À Rennes, 2024 a été marquée par plusieurs fusillades, homicides et tentatives de meurtre liés à l'essor du trafic de stupéfiants. Jusque-là relativement épargnée par le narco banditisme, la capitale bretonne a vu la consommation de cocaïne se décomplexer, en raison notamment d’une baisse vertigineuse des prix.
À Rennes, "les prix ont chuté de manière vertigineuse", en raison d'une "surabondance" de la cocaïne en Europe.
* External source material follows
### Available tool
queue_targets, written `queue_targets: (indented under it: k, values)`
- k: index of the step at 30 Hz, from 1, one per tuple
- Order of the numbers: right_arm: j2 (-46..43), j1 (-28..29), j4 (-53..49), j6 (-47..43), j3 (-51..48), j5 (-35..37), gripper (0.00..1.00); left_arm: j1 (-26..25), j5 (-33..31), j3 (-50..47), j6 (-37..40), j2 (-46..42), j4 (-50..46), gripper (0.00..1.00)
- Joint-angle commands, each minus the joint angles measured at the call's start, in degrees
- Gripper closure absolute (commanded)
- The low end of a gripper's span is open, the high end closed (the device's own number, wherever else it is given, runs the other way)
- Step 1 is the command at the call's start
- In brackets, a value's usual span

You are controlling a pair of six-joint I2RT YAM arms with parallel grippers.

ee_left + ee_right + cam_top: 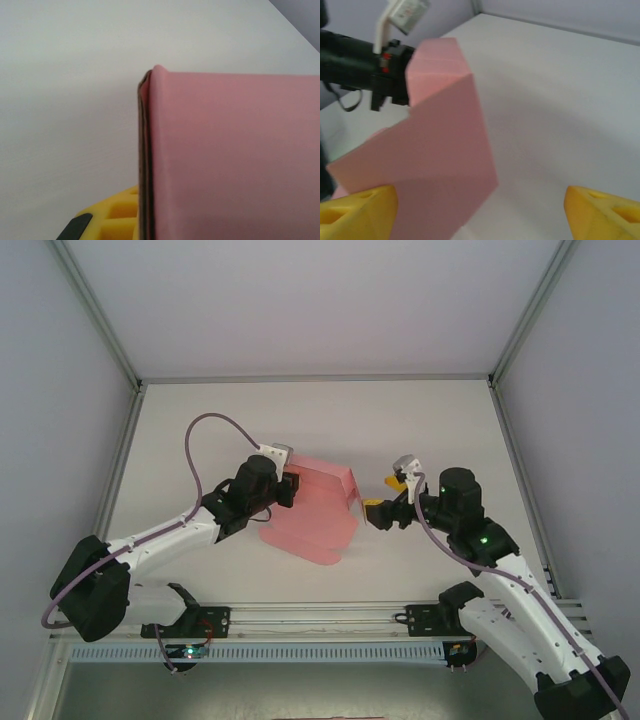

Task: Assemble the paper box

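The left gripper (293,488) is closed on the left end of the paper box (318,512). In the left wrist view the pink card is seen from very close, with one yellow finger (112,222) under its folded edge. The left arm reaches from its base forward and to the right, low over the table.

The right gripper (385,495) stands wide open and holds nothing. Its yellow fingertips (360,207) are far apart, and the right end of the box lies just beside them. The right arm bends in from the right side.

The box is partly folded — one part is raised, and the rounded flaps lie flat on the white table (430,425). Pale walls and a metal frame (95,312) enclose the table.
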Motion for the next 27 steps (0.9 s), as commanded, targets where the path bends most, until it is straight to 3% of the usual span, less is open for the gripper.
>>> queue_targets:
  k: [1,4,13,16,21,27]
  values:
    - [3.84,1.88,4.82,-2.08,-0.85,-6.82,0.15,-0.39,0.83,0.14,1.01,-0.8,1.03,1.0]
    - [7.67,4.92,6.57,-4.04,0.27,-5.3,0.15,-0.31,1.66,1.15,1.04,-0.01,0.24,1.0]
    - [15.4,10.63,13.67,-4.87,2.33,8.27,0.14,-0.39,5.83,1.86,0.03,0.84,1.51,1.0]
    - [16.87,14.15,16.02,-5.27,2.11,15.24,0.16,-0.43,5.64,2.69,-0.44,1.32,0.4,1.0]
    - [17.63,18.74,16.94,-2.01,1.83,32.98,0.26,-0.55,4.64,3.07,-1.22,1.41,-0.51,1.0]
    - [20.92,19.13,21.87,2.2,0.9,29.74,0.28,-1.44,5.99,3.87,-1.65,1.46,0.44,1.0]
Le constat est signé Guillaume Pavic, de l'Observatoire français des drogues et toxicomanies (OFDT). Ce chercheur est l’auteur d'un rapport annuel très fouillé sur les tendances des usages de la drogue en Bretagne. Et ses chiffres permettent de comprendre à quel point cette drogue s'est banalisée.
"La cocaïne, qui se vendait à 80-100 euros en 2019, est désormais accessible à 50-60 euros, avec des points de deal qui la vendent en "fragmentée", donc dès 30 euros le demi-gramme", souligne-t-il.
Lire aussi : Il a tiré sur instructions, l'auteur des tirs qui ont grièvement blessé un garçonnet est un ado de 16 ans
Une consommation décomplexée
Conséquence de ces "prix plus abordables" : des consommateurs toujours plus nombreux. Une clientèle qui ne se rajeunit pas pour autant "car 30 euros, ça reste une somme importante pour les jeunes."
"La cocaïne est le produit le plus vendu (par les dealers) après le cannabis" à Rennes, signale l'expert. Sa prise, comme celle du haschich, "est totalement décomplexée, (...) les consommateurs n'ont plus peur de dire qu'ils en prennent ou qu'ils en fument."
La Bretagne compte-t-elle plus de consommateurs qu'ailleurs ?
Pour le chercheur, on consomme autant de drogues en Bretagne qu'ailleurs en France. Néanmoins, la présence de nombreux festivals et la forte implantation de free parties en Bretagne ont suscité la banalisation de certaines drogues, comme l'ecstasy.
"Il y a vingt ans encore, l'ecstasy était consommée uniquement en free party, maintenant, elle est présente en contexte festif en général", remarque-t-il. La kétamine, un anesthésiant parfois détourné à des fins stimulantes ou euphorisantes, "suit le même chemin", selon Guillaume Pavic.
Conscients de ce phénomène, de nombreux acteurs culturels musclent leur panoplie de prévention pour protéger les festivaliers. Début décembre, le célèbre festival rennais des Trans Musicales avait ainsi mis en place un stand proposant "du matériel de prévention des risques", comme des pailles, afin de permettre "une prise de cocaïne sans contamination entre festivaliers".
Points de deal et livraisons à domicile
L'essor du marché en ligne peut-il aboutir à la fin des points de deal physiques ? Le marché virtuel, via les messageries cryptées et le darknet, "prend de plus en plus d'ampleur, mais il ne tarit pas pour autant les points de deal à Rennes", selon M. Pavic. "Cela permet d'atteindre d'autres consommateurs, dans des petites villes ou en zone rurale par exemple, avec livraison à domicile", observe-t-il.
À Rennes, "on reste sur des points de vente physiques extrêmement bien installés, qu'il sera difficile de déloger, même avec des moyens répressifs", estime le chercheur.